Patt Edan, Classen Scott, Hammel Michal, Schneidman-Duhovny Dina
School of Computer Science and Engineering, The Hebrew University of Jerusalem, Jerusalem, Israel.
Molecular Biophysics and Integrated Bioimaging, Lawrence Berkeley National Laboratory, Berkeley, California.
Biophys J. 2025 Feb 4;124(3):549-564. doi: 10.1016/j.bpj.2024.12.024. Epub 2024 Dec 25.
Advanced deep learning and statistical methods can predict structural models for RNA molecules. However, RNAs are flexible, and it remains difficult to describe their macromolecular conformations in solutions where varying conditions can induce conformational changes. Small-angle x-ray scattering (SAXS) in solution is an efficient technique to validate structural predictions by comparing the experimental SAXS profile with those calculated from predicted structures. There are two main challenges in comparing SAXS profiles to RNA structures: the absence of cations essential for stability and charge neutralization in predicted structures and the inadequacy of a single structure to represent RNA's conformational plasticity. We introduce a solution conformation predictor for RNA (SCOPER) to address these challenges. This pipeline integrates kinematics-based conformational sampling with the innovative deep learning model, IonNet, designed for predicting Mg ion binding sites. Validated through benchmarking against 14 experimental data sets, SCOPER significantly improved the quality of SAXS profile fits by including Mg ions and sampling of conformational plasticity. We observe that an increased content of monovalent and bivalent ions leads to decreased RNA plasticity. Therefore, carefully adjusting the plasticity and ion density is crucial to avoid overfitting experimental SAXS data. SCOPER is an efficient tool for accurately validating the solution state of RNAs given an initial, sufficiently accurate structure and provides the corrected atomistic model, including ions.
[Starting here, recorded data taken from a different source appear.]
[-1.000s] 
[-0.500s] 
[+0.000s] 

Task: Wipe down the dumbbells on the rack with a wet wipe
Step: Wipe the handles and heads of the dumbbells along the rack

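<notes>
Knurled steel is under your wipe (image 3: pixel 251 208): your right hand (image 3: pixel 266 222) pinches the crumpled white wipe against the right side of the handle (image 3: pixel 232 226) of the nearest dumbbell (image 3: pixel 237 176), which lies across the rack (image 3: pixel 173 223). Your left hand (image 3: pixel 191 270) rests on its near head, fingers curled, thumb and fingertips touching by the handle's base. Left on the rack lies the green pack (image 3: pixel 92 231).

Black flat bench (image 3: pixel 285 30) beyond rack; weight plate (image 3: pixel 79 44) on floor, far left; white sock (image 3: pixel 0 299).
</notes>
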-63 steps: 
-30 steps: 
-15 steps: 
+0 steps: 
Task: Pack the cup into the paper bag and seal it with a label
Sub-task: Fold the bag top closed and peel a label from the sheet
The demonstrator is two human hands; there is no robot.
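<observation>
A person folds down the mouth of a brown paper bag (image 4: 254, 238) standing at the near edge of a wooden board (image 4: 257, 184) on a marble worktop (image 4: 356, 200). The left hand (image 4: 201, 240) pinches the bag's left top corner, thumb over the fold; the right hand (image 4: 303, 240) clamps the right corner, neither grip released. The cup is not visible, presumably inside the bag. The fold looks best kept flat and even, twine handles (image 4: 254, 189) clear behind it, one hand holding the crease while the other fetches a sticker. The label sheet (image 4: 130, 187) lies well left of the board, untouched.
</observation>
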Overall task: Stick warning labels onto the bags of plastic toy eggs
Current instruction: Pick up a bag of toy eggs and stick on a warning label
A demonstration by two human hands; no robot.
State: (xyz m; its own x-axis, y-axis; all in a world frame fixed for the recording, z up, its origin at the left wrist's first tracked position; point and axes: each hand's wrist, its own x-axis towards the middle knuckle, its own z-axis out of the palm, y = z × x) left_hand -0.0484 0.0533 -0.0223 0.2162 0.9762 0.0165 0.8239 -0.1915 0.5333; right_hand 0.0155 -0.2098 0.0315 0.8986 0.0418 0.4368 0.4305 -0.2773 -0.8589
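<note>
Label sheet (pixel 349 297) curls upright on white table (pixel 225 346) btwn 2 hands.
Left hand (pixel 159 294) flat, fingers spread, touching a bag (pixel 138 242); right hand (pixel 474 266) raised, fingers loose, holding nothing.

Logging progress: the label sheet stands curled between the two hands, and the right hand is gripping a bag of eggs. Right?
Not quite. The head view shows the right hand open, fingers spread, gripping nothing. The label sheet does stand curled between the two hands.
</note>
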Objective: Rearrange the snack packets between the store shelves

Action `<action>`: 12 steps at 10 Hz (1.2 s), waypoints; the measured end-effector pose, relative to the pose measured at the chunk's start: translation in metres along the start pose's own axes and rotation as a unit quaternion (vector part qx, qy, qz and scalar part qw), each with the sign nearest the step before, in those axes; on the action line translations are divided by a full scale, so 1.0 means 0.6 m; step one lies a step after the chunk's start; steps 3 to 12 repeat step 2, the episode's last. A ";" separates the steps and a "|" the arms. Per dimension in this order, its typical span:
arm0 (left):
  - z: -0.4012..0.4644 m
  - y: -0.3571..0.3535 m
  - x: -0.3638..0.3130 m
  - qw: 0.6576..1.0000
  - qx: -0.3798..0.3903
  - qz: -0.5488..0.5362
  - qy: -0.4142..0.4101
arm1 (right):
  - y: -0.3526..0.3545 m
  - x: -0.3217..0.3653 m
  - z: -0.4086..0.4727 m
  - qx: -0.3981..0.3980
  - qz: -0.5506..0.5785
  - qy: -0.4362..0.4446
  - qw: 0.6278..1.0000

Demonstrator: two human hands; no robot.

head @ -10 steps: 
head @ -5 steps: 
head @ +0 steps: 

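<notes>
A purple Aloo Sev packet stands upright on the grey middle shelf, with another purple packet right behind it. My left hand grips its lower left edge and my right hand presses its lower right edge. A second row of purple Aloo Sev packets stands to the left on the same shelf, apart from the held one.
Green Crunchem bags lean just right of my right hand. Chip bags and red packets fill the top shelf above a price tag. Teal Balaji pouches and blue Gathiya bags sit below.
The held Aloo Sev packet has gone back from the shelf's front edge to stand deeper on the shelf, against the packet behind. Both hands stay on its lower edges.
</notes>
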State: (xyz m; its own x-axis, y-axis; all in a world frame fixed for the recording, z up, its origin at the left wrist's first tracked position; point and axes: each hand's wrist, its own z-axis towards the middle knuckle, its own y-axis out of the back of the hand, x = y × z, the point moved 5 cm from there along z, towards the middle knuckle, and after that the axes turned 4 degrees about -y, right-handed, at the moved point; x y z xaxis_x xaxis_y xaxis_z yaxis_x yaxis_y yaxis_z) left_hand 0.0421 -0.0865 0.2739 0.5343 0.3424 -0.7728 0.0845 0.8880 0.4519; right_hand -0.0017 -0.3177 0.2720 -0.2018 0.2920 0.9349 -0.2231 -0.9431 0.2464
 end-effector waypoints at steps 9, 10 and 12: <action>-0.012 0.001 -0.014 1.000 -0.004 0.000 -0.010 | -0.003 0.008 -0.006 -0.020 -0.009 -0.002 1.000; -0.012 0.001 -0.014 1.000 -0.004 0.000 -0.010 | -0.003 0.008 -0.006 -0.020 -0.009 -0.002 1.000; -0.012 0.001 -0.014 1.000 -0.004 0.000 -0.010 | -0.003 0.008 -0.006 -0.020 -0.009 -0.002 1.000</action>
先进的深度学习和统计方法可以预测RNA分子的结构模型。然而,RNA具有灵活性,在不同条件可诱导构象变化的溶液中描述其大分子构象仍然很困难。溶液中的小角X射线散射(SAXS)是一种通过将实验SAXS图谱与根据预测结构计算的图谱进行比较来验证结构预测的有效技术。将SAXS图谱与RNA结构进行比较存在两个主要挑战:预测结构中缺乏对稳定性和电荷中和至关重要的阳离子,以及单一结构不足以代表RNA的构象可塑性。我们引入了一种用于RNA的溶液构象预测器(SCOPER)来应对这些挑战。该流程将基于运动学的构象采样与专为预测镁离子结合位点设计的创新深度学习模型IonNet相结合。通过针对14个实验数据集进行基准测试验证,SCOPER通过纳入镁离子和构象可塑性采样显著提高了SAXS图谱拟合的质量。我们观察到单价和二价离子含量的增加会导致RNA可塑性降低。因此,仔细调整可塑性和离子密度对于避免过度拟合实验SAXS数据至关重要。SCOPER是一种有效的工具,在给定初始足够准确结构的情况下,可准确验证RNA的溶液状态,并提供包括离子在内的校正原子模型。